The tryptophan fluorescence change upon conformational transition of the phosphoenzyme intermediate in sarcoplasmic reticulum Ca(2+)-ATPase is revealed in the absence of K+ and the presence of lasalocid.

ATP-induced changes in the tryptophan fluorescence of the Ca(2+)-ATPase were determined with sarcoplasmic reticulum vesicles at pH 7.0 and 0 degrees C by steady-state measurements in the presence of Ca2+ and the absence of K+ with and without added lasalocid (a carboxylic ionophore, 50 microM), which was previously shown to cause a predominant accumulation of the ADP-insensitive form of the phosphoenzyme intermediate (EP) (Kawashima, T., Hara, H., and Kanazawa, T. (1990) J. Biol.
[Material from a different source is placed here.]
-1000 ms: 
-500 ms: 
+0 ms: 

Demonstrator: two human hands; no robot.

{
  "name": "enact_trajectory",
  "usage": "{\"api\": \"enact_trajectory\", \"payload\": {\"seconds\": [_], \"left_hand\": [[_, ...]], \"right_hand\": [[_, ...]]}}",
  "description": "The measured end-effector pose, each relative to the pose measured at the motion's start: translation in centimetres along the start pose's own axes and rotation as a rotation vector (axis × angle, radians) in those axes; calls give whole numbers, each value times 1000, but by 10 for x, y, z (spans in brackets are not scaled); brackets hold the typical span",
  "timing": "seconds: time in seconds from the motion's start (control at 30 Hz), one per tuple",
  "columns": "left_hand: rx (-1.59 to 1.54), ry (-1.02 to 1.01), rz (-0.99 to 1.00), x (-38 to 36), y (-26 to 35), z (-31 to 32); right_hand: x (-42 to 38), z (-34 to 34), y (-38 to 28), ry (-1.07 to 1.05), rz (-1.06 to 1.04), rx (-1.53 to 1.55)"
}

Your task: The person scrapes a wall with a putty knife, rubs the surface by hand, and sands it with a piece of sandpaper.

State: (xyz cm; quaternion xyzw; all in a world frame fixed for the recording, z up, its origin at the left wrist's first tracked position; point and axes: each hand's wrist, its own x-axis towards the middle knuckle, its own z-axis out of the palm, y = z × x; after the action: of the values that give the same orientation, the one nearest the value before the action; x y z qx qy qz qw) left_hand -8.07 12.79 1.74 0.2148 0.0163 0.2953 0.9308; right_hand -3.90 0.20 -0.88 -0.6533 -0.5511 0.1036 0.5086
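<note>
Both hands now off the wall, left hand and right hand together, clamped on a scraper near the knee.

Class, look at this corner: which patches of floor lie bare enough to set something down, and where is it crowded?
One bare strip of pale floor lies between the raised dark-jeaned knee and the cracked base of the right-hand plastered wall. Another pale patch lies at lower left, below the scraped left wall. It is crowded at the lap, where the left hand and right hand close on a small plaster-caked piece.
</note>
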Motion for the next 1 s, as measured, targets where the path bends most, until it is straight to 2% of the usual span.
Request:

Chem. 265, 10993-10999). When ATP was added in the absence of lasalocid, the fluorescence decreased by 1.7%. The addition of lasalocid quenched 71% of the fluorescence but did not reduce the ATP-induced fluorescence drop. The fluorescence drop and the EP formation were also determined in the presence of lasalocid by stopped-flow spectrometry and continuous-flow rapid quenching. The observed fluorescence drop was biphasic. The first phase coincided with the formation of EP, which was largely ADP-sensitive in this early stage of the reaction. The second phase was much slower than the first phase and coincided with the accumulation of ADP-insensitive EP. When the transition of EP from the ADP-sensitive form to the ADP-insensitive form was blocked by N-ethylmaleimide treatment, the second phase disappeared, and the fluorescence drop entirely coincided with the formation of ADP-sensitive EP. These findings demonstrate that the first phase of the fluorescence drop is attributed to the formation of ADP-sensitive EP, the second phase being attributed to the transition of EP from the ADP-sensitive form to the ADP-insensitive form. The present results reveal the conditions that definitely discriminate these two phases.